Le 21 août 2017, 3500 fonctionnaires du Complexe G ont dû être évacués à la hâte après l’appel au 9-1-1 de Jonathan Cauchon, disant qu’il allait faire sauter le bâtiment dans les 30 minutes à venir.

Des jours de prison pour l’évacuation du Complexe G

Isabelle Mathieu
Isabelle Mathieu
Le Soleil
Le jeune homme qui avait provoqué l’évacuation du Complexe G par un faux appel à la bombe en août 2017 écope de 60 jours de prison à purger de façon discontinue.

Mais si l’on tient compte des mois de thérapie et de la détention provisoire, c’est l’équivalent de six mois de prison que Jonathan Cauchon, 21 ans, aura dû faire, a fait remarquer le juge Mario Tremblay de la Cour du Québec. 

«Je pense que quelqu’un qui écoute va comprendre que c’est grave de faire évacuer un bâtiment comme le Complexe G», signale le juge Tremblay. 
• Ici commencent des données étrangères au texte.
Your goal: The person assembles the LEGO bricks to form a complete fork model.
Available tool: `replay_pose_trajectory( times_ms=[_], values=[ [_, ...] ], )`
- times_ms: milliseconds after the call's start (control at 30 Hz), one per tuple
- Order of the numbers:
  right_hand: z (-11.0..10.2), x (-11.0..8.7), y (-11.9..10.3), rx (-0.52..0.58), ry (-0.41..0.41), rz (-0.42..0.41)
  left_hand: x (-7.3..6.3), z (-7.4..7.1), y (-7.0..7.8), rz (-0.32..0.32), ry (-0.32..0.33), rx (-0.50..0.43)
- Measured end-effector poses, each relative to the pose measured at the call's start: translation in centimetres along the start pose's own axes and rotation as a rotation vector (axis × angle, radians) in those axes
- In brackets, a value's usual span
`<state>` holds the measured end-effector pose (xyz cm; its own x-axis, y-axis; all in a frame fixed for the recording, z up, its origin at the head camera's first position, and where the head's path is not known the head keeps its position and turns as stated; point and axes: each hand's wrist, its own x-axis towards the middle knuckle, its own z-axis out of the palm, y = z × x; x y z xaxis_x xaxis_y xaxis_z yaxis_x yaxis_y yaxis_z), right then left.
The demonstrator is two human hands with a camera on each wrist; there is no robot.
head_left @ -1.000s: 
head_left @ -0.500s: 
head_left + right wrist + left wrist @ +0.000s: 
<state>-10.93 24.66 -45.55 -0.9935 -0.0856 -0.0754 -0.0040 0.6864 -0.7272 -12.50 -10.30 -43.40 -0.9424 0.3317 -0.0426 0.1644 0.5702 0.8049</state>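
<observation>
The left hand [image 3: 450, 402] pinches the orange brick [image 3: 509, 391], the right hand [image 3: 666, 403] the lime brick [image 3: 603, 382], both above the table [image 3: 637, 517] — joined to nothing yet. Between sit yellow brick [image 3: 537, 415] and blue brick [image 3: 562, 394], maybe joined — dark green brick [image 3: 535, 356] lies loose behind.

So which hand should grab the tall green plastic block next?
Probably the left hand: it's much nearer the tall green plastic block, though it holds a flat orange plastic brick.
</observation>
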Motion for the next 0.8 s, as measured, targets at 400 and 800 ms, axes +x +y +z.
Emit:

Le jeune homme, désoeuvré au moment du méfait public, occupe aujourd’hui un emploi dans un restaurant. Il fait des efforts, note le juge, et bénéficie du support de sa mère. Le 21 août 2017, 3500 fonctionnaires du Complexe G ont dû être évacués à la hâte après l’appel au 9-1-1 de Cauchon, disant qu’il allait faire sauter le bâtiment dans les 30 minutes à venir.